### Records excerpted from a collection
——————
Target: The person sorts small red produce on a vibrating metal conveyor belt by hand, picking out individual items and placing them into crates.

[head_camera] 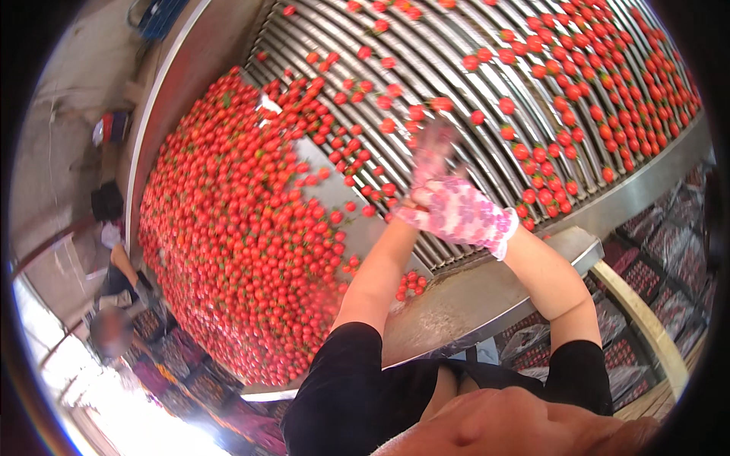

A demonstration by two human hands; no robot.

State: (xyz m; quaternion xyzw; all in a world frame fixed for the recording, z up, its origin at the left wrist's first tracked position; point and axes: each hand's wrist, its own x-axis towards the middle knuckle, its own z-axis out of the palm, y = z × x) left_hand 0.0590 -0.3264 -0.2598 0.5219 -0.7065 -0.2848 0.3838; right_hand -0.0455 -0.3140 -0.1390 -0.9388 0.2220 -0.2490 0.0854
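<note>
Both hands wear thin pink-and-white patterned gloves. My left hand (436, 148) is motion-blurred over the metal rollers (485, 154); its finger pose is unclear, and no object shows in it. Crossing over from the right, my right hand (459, 214) has its fingers bent at my left wrist, gripping the cuff of the left glove. Small red tomatoes (245, 228), some with green stems, lie heaped in a metal trough to the left of my arms. More tomatoes (576, 85) are spread over the rollers, densest at the right. A few lie near my left forearm.
A metal rim (145, 131) bounds the trough at left, and a metal ledge (456, 310) runs before my body. Packed crates (627, 353), partly under clear plastic, stand lower right beside a curved pale bar (641, 319). Another person (114, 330) is at lower left among crates.
</note>
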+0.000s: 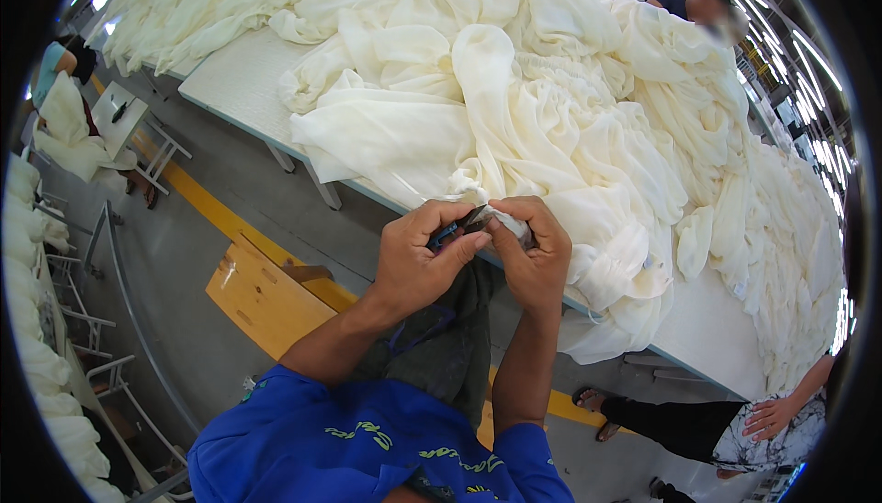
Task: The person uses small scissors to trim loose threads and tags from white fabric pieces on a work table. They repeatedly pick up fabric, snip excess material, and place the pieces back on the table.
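My left hand (417, 248) grips a pair of small thread snips (474, 220) with a blue handle and dark blades. Its thumb and fingertips lie along the tool, and the blades point towards my other hand. Between the thumb and fingers of my right hand (534, 248) is a gathered bit of cream fabric (508, 216). The blade tips meet this bunched cloth; whether they are cutting cannot be seen. Just beyond both hands, a large heap of thin cream garments (551, 124) with gathered, elastic-looking parts covers much of the table.
The pale table (241, 83) has a blue-green edge. A wooden bench (269, 296) stands at my left, by a yellow floor line (200, 200). One person (765, 427) stands at the right; others work across the table and far left. Metal rails (131, 310) and piled cloth (34, 365) line the left.
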Motion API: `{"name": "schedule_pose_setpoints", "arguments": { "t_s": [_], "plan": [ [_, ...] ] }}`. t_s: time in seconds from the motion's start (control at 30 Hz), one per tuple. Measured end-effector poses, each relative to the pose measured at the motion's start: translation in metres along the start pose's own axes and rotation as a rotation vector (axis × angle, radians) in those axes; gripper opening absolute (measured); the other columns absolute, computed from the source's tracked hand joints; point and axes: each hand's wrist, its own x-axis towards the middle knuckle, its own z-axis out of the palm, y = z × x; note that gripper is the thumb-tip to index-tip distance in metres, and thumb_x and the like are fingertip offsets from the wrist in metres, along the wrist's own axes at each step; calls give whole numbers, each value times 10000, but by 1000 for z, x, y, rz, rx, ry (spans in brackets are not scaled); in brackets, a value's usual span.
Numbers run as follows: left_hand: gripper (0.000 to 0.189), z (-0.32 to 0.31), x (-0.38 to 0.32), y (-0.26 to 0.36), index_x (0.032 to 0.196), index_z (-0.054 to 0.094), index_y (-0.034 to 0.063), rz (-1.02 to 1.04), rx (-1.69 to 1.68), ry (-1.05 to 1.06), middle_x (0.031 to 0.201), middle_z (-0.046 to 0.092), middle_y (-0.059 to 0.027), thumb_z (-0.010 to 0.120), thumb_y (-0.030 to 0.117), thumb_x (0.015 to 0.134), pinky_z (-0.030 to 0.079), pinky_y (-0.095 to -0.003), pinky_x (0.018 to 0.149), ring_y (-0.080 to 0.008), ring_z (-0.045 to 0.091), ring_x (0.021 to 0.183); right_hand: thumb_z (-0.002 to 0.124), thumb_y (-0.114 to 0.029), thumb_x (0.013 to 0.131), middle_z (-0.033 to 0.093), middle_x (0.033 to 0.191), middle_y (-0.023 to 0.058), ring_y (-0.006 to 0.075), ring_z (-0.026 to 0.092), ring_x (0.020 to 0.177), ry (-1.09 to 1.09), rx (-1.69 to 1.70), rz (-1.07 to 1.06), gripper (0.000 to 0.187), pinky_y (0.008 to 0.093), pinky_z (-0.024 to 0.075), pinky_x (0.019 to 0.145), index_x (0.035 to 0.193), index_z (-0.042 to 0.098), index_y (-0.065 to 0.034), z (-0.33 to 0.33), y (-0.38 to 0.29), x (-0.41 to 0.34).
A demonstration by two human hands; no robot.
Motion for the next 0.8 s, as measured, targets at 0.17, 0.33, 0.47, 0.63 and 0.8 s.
{"name": "schedule_pose_setpoints", "arguments": {
  "t_s": [0.17, 0.33, 0.47, 0.63, 0.8],
  "plan": [
    [262, 1, 1, -3, 1067, 672, -32, 19, 0, 3, 927, 721, -92, 779, 82, 857, 530, -241, 743, -88, 648, 831, 697, 57, 829, 674, 921, 106, 197, 642, 861, 3, -6, -24, 204, 287, 487, 767, 1024, 709, -2, 0, 0, 0],
    [249, 1, 1, -5, 1063, 676, -37, 16, -12, 13, 929, 726, -99, 772, 74, 862, 533, -239, 741, -88, 656, 840, 709, 47, 830, 677, 927, 111, 197, 645, 860, 4, -4, -33, 195, 291, 490, 762, 1019, 712, -1, 1, 2, 0],
    [224, 1, 0, -4, 1051, 682, -35, 12, -30, 24, 922, 728, -99, 763, 65, 867, 535, -241, 733, -88, 658, 833, 713, 42, 831, 678, 931, 111, 198, 645, 861, -3, -6, -23, 193, 287, 489, 761, 1018, 714, -2, 2, -2, -1],
    [220, 1, -2, -4, 1050, 687, -24, 13, -44, 21, 933, 722, -76, 765, 58, 861, 528, -238, 734, -84, 648, 835, 721, 32, 824, 678, 918, 113, 207, 649, 860, 6, -32, -24, 186, 291, 490, 754, 1005, 713, -8, 1, -3, -1],
    [350, -3, -9, -6, 1090, 679, 23, 77, -11, 80, 909, 684, -27, 840, 94, 787, 505, -226, 709, -64, 592, 784, 734, -17, 810, 685, 910, 126, 268, 661, 866, 1, -202, -118, 178, 336, 504, 751, 985, 712, -39, 3, -1, 0]
  ]
}}
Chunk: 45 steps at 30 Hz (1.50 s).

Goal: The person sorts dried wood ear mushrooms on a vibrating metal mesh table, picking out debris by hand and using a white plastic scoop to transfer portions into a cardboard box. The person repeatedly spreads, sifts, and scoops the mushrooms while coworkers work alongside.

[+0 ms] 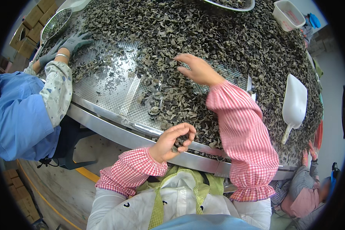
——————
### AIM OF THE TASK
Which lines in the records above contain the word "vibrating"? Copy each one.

### RESPONSE TO THIS TASK
Target: The person sorts small red produce on a vibrating metal conveyor belt by hand, picking out individual items and placing them into crates.
Goal: The person sorts dried wood ear mushrooms on a vibrating metal mesh table, picking out debris by hand and using a white plastic scoop to transfer portions into a cardboard box. The person repeatedly spreads, sifts, and scoops the mushrooms while coworkers work alongside.

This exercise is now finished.